Abstract
Purpose :
Advances in artificial intelligence have enabled the development of predictive models for glaucoma. However, most work is single-center and uncertainty exists regarding the generalizability of such models. The purpose of this study was to build and evaluate machine learning (ML) approaches to predict glaucoma progression requiring surgery using data from a large multicenter consortium of electronic health records (EHR).
Methods :
Structured EHR data from 5 academic eye centers participating in SOURCE were identified, including demographics, diagnosis codes, medications, and clinical information (intraocular pressure, visual acuity, refractive status, and central corneal thickness). We developed machine learning models to predict whether glaucoma patients (identified by ICD codes) would progress to glaucoma surgery (identified by CPT codes) using the following modeling approaches: 1) penalized logistic regression (lasso, ridge, and elastic net); 2) random forest.

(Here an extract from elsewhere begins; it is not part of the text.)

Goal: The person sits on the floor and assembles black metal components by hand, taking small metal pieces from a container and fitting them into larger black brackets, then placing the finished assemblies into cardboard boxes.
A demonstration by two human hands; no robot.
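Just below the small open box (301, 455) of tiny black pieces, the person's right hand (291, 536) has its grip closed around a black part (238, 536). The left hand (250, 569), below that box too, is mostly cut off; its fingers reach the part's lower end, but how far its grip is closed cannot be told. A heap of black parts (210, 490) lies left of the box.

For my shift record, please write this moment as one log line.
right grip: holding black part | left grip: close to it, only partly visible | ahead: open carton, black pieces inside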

One site was reserved as an “external site” test set (N=2574); of the patients from the remaining sites, 3000 each were randomly selected to be in development and test sets, with the remaining 34747 reserved for model training. Evaluation metrics included area under the receiver operating characteristic curve (AUROC) on the test set and the external site.
Results :
55444 (12.8%) of 43321 patients underwent glaucoma surgery. Model performance is summarized in the figure. Overall, the AUROC ranged from 0.651-0.675 on the random test set and from 0.623-0.673 on the external test site, with the random forest model performing best on both sets. There was a greater performance decrease from the random test set to the external test site for the penalized regression models than for the random forest model.
Conclusions :
ML models developed using EHR data can predict whether glaucoma patients will need surgery. Performance of our predictive models was similar to prior models trained on structured EHR data from a single-center. Caution should accompany deployment of predictive models to populations on sites external to the original training set. Additional research is needed to investigate the impact of protected class characteristics such as race or gender on model performance and fairness.
This abstract was presented at the 2023 ARVO Annual Meeting, held in New Orleans, LA, April 23-27, 2023.